_Work instructions_.
Produce a word-for-word copy of the data below.
[[ Information shown open ]]
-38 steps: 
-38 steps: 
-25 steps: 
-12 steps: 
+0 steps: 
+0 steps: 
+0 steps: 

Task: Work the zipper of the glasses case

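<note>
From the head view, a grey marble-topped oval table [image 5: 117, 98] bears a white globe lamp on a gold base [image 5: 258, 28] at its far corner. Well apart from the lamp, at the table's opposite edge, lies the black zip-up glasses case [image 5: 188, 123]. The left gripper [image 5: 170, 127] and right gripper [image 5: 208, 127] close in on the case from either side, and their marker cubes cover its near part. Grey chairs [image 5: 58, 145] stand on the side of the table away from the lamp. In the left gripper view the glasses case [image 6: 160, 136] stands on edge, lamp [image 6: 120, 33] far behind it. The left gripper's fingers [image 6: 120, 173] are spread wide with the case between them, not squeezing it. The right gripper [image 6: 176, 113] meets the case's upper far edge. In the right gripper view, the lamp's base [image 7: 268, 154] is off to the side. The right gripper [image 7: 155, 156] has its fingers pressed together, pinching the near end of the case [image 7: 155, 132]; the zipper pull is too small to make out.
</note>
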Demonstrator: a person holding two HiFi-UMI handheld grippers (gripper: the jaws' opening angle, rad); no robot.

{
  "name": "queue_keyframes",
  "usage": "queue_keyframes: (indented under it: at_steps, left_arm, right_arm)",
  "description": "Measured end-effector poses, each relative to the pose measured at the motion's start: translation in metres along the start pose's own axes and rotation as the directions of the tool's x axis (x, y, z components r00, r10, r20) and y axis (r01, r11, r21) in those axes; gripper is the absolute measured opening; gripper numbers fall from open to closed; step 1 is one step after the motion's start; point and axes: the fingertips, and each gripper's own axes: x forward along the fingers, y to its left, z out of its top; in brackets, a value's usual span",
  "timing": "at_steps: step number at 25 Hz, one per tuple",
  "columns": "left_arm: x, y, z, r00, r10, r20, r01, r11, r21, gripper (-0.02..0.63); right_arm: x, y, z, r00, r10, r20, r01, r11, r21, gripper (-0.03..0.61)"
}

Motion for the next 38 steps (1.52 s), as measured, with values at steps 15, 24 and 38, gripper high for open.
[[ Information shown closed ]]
_Your response_.
-38 steps: 
-38 steps: 
-25 steps: 
-12 steps: 
+0 steps: 
+0 steps: 
+0 steps: 

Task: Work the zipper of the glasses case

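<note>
From the head view, a grey marble-topped oval table [image 5: 117, 98] bears a white globe lamp on a gold base [image 5: 258, 28] at its far corner. Well apart from the lamp, at the table's opposite edge, lies the black zip-up glasses case [image 5: 188, 123]. The left gripper [image 5: 170, 127] and right gripper [image 5: 208, 127] close in on the case from either side, and their marker cubes cover its near part. Grey chairs [image 5: 58, 145] stand on the side of the table away from the lamp. In the left gripper view the glasses case [image 6: 160, 136] stands on edge, lamp [image 6: 120, 33] far behind it. The left gripper's fingers [image 6: 120, 173] are spread wide with the case between them, not squeezing it. The right gripper [image 6: 176, 113] meets the case's upper far edge. In the right gripper view, the lamp's base [image 7: 268, 154] is off to the side. The right gripper [image 7: 155, 156] has its fingers pressed together, pinching the near end of the case [image 7: 155, 132]; the zipper pull is too small to make out.
</note>
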Demonstrator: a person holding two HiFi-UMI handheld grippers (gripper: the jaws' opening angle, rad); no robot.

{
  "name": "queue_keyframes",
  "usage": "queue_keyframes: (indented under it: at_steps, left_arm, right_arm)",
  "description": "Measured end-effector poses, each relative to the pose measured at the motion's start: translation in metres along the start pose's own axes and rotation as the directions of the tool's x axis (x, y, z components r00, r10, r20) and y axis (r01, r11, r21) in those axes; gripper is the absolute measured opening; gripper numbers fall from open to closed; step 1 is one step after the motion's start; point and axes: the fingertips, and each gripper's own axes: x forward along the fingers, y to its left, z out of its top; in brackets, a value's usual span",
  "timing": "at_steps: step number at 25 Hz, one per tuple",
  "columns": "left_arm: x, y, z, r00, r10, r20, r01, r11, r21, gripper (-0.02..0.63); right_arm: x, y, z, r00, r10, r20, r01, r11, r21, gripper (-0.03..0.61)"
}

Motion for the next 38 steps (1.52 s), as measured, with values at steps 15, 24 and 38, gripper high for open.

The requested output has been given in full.